▶ [Task item]: Please write out the listing below again in its exact form.

▶ [The data]:
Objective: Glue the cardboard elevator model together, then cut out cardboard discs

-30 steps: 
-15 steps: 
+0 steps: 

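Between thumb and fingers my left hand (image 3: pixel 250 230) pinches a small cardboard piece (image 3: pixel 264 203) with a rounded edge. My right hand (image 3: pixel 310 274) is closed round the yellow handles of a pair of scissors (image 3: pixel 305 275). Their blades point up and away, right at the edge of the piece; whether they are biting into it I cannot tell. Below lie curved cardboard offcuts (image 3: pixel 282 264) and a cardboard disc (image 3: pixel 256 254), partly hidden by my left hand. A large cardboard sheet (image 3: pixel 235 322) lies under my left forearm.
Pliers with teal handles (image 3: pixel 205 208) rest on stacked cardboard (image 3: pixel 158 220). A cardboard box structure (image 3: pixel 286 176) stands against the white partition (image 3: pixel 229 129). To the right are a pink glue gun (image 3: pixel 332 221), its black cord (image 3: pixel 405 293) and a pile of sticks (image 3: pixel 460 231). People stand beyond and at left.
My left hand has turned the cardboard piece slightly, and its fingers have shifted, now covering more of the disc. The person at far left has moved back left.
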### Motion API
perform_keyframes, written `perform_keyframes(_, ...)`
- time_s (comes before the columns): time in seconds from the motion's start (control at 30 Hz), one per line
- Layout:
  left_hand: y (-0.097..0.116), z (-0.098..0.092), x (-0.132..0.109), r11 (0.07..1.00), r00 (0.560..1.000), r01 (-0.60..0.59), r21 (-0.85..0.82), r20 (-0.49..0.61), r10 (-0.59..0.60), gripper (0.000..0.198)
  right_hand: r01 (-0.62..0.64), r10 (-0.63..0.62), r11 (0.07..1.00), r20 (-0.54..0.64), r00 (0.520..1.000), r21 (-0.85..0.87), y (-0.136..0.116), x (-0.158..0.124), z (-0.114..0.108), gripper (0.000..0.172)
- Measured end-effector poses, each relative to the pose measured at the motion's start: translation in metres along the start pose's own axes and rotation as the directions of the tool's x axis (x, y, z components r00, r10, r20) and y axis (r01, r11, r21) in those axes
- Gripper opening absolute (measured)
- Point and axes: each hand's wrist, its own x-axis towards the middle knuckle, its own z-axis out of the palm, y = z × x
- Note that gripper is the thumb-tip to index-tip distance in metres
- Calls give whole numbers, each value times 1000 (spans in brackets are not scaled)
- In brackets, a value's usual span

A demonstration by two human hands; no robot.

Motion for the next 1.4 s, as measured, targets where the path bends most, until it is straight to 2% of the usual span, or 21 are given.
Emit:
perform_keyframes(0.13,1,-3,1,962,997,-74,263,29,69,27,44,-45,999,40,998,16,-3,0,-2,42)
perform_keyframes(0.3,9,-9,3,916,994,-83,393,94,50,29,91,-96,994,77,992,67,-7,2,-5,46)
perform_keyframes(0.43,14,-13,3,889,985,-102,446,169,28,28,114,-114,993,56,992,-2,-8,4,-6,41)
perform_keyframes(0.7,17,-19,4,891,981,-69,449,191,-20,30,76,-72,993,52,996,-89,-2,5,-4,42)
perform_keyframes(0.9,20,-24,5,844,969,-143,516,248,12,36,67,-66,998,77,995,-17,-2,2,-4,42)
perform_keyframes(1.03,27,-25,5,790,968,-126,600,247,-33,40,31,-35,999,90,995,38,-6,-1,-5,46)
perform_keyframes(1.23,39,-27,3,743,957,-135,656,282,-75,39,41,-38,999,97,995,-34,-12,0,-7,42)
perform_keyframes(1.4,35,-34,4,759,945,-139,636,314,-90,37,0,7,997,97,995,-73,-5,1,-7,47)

▶ [Answer box]:
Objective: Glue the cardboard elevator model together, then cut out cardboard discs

-30 steps: 
-15 steps: 
+0 steps: 

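Between thumb and fingers my left hand (image 3: pixel 250 230) pinches a small cardboard piece (image 3: pixel 264 203) with a rounded edge. My right hand (image 3: pixel 310 274) is closed round the yellow handles of a pair of scissors (image 3: pixel 305 275). Their blades point up and away, right at the edge of the piece; whether they are biting into it I cannot tell. Below lie curved cardboard offcuts (image 3: pixel 282 264) and a cardboard disc (image 3: pixel 256 254), partly hidden by my left hand. A large cardboard sheet (image 3: pixel 235 322) lies under my left forearm.
Pliers with teal handles (image 3: pixel 205 208) rest on stacked cardboard (image 3: pixel 158 220). A cardboard box structure (image 3: pixel 286 176) stands against the white partition (image 3: pixel 229 129). To the right are a pink glue gun (image 3: pixel 332 221), its black cord (image 3: pixel 405 293) and a pile of sticks (image 3: pixel 460 231). People stand beyond and at left.
My left hand has turned the cardboard piece slightly, and its fingers have shifted, now covering more of the disc. The person at far left has moved back left.
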### Motion API
perform_keyframes, written `perform_keyframes(_, ...)`
- time_s (comes before the columns): time in seconds from the motion's start (control at 30 Hz), one per line
- Layout:
  left_hand: y (-0.097..0.116), z (-0.098..0.092), x (-0.132..0.109), r11 (0.07..1.00), r00 (0.560..1.000), r01 (-0.60..0.59), r21 (-0.85..0.82), r20 (-0.49..0.61), r10 (-0.59..0.60), gripper (0.000..0.198)
  right_hand: r01 (-0.62..0.64), r10 (-0.63..0.62), r11 (0.07..1.00), r20 (-0.54..0.64), r00 (0.520..1.000), r21 (-0.85..0.87), y (-0.136..0.116), x (-0.158..0.124), z (-0.114..0.108), gripper (0.000..0.172)
- Measured end-effector poses, each relative to the pose measured at the motion's start: translation in metres along the start pose's own axes and rotation as the directions of the tool's x axis (x, y, z components r00, r10, r20) and y axis (r01, r11, r21) in those axes
- Gripper opening absolute (measured)
- Point and axes: each hand's wrist, its own x-axis towards the middle knuckle, its own z-axis out of the palm, y = z × x
- Note that gripper is the thumb-tip to index-tip distance in metres
- Calls give whole numbers, each value times 1000 (spans in brackets are not scaled)
- In brackets, a value's usual span

A demonstration by two human hands; no robot.

Motion for the next 1.4 s, as measured, targets where the path bends most, until it is straight to 2% of the usual span, or 21 are given.
Emit:
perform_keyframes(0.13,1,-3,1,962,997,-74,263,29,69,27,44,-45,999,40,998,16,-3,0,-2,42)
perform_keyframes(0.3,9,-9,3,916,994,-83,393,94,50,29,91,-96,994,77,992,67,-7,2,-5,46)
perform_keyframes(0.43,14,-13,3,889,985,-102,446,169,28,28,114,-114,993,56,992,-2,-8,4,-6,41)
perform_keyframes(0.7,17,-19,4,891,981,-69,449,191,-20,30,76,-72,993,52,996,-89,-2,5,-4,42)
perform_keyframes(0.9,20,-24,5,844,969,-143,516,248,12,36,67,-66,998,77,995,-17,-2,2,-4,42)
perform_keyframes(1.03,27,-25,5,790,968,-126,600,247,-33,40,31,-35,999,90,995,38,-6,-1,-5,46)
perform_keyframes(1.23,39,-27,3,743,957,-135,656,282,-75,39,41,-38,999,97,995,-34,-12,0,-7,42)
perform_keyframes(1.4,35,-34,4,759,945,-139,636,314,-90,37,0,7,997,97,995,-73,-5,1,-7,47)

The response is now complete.